There is generally speaking consisteny in Windows beause MS is accepted as having authority to declare how user interfaces should work there; the same is true of Apple having authority over OSX. Nobody has that authority over X, so it splinters into individual groups (GNOME, KDE, CDE, etc.) who have their own guidelines. So you then need to learn multiple guidelines in order to be able to use the same apps. And there are apps (e.g. emacs) which don't follow any of them.
Remember, X11 is network transparent. I want to make sure that video and audio are in sync.
Bad jokes about *NSYNC aside, how do you plan on sending full-screen full-motion video across a 100BASE-T Ethernet cable?

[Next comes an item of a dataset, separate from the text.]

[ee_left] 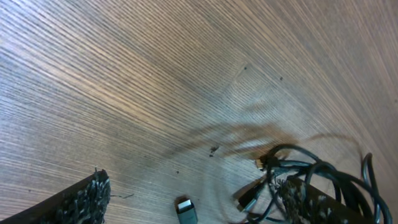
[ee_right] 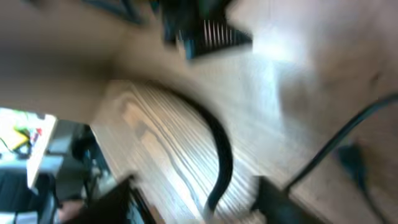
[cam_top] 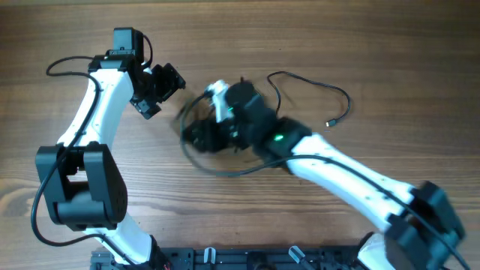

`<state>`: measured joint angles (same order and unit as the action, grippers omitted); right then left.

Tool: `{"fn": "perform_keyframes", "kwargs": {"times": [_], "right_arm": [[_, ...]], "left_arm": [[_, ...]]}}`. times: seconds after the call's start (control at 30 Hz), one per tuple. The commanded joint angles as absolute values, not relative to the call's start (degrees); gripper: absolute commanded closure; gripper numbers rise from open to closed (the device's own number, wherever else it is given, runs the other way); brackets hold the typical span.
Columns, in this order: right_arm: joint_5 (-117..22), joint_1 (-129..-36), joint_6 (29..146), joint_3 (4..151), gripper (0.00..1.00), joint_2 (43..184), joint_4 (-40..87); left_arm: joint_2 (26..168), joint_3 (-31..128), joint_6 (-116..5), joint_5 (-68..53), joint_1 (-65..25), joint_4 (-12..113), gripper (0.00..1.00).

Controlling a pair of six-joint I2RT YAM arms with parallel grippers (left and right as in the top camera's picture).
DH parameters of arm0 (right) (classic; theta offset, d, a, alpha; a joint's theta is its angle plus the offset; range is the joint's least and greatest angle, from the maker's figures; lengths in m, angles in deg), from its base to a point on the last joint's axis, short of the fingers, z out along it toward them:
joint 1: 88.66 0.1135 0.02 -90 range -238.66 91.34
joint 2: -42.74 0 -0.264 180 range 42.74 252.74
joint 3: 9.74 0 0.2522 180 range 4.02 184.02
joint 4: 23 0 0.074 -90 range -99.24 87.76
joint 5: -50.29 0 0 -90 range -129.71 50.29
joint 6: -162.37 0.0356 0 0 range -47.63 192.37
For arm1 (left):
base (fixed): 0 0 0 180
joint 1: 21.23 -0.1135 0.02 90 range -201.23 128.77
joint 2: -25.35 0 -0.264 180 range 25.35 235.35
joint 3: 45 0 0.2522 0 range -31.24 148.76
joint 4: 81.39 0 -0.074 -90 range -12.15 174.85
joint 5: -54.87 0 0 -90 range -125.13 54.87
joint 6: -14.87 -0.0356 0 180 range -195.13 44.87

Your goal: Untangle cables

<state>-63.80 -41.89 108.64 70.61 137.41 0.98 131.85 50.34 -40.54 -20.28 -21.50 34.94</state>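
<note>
Hanging the left gripper (ee_left: 196, 190) over the wooden table (ee_left: 124, 74), jaws standing wide apart and gripping nothing. Showing a small grey plug (ee_left: 185, 210) lying right in the gap between its fingers (ee_left: 84, 200), closest to the camera. Showing the cables (ee_left: 311, 171) bunched in dark loops at and just past the finger on the right of that view, a couple of plug ends poking out of the tangle toward the gap. Sitting the right gripper (cam_top: 201, 136) directly over the same tangle, blurred in both views. Showing its two fingers (ee_right: 121, 202) apart in its own camera, one cord (ee_right: 219, 146) curving down into the gap between them, not pinched as far as the blur allows. Trailing a loose strand (cam_top: 315, 84) away beyond the right gripper, well apart from the bunch, ending in a small connector (cam_top: 330, 122) on bare wood.
</note>
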Motion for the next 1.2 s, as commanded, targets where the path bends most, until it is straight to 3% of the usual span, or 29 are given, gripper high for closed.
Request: {"fn": "perform_keyframes", "kwargs": {"times": [0.0,0.17,0.4,0.5,0.63,0.8,0.83,0.9,1.0,1.03,1.1,1.17], "right_arm": [[-63.41,-42.27,109.76,71.13,0.01,138.06,1.55],[-71.32,-55.07,108.34,71.16,0.00,126.15,3.75],[-71.26,-78.66,100.64,71.13,0.00,114.46,19.82],[-69.75,-80.60,98.85,71.13,0.00,114.81,23.43],[-69.33,-80.60,97.85,71.13,0.00,114.90,25.44],[-69.33,-80.60,97.17,71.13,0.00,114.98,26.88],[-69.33,-80.60,97.08,71.13,0.00,115.18,26.88],[-69.38,-80.60,97.23,71.13,0.00,115.75,27.14],[-69.81,-80.58,97.21,71.13,0.00,116.71,28.17],[-70.05,-80.58,97.17,71.13,0.00,117.15,28.32],[-74.38,-80.58,96.40,71.13,0.00,118.48,27.69],[-76.24,-79.77,96.23,71.13,0.00,119.53,26.25]], "left_arm": [[131.96,50.40,-43.47,-19.80,-21.52,35.33,0.09],[131.96,50.40,-48.85,-19.77,-21.52,38.89,0.09],[126.14,56.98,-60.89,-18.09,-17.15,42.08,0.13],[124.94,57.68,-66.53,-26.35,-6.86,39.64,0.09],[130.65,57.68,-68.74,-36.58,5.54,40.14,0.12],[137.09,57.68,-68.74,-42.70,7.00,41.14,0.18],[137.62,57.68,-68.74,-42.70,7.00,41.19,0.22],[137.64,57.68,-68.28,-42.70,7.00,41.58,0.53],[137.64,57.68,-65.61,-42.29,6.83,42.87,0.56],[137.64,57.68,-65.48,-42.05,6.83,42.91,0.62],[137.62,57.70,-65.46,-41.98,6.83,42.50,0.96],[136.33,57.70,-63.53,-40.54,6.04,42.35,0.96]]}}
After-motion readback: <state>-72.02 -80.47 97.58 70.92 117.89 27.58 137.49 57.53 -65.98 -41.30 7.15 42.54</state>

Or does "video" to you mean a 320x240 pixel window?
Can you still do this if your application is not X/MAS-aware?
For one thing, how do you pronounce "X/MAS"? Is it "KRIS-m@s"? For another, you'll probably still be able to start MAS without starting the graphical side of X11.
But as I can see qt code is gpl for Linux. I suppose if someone really wants to port this code to Windows they could do so.
And it is being done.
If no one is going to accept my document as authoritative, then what makes people think that new in-code policies would be accepted in their place?
There are two models that shape GUIs. One is the centralized authority model, where the law is handed down from above, which you ignore at the peril of losing official approval. This is the Windows, NeXT and Apple model. The other way is the decentralized market model, where your vision of the GUI competes with other people's visions. This is the X11R6 way.
You cannot tell people how they must write X11 applications. If you try to impose one toolkit or another on them, they will reject both you and the toolkit. This is how Motif died. You don't control the platform, so you can't dictate the terms of its use. There's no way around this.
Is it confusing for the user to see different widget appearances and different GUI behaviors? Maybe. But it's not much more confusing that the same users being confronted with the myriad other choices the marketplace presents to them. GTK+ versus Qt is not much different than Ford versus Chrysler or Krupps versus Braun. Eventually the GUI policies will approach each other. If you take a look, they are doing so already.
Don't blame me, I didn't vote for either of them!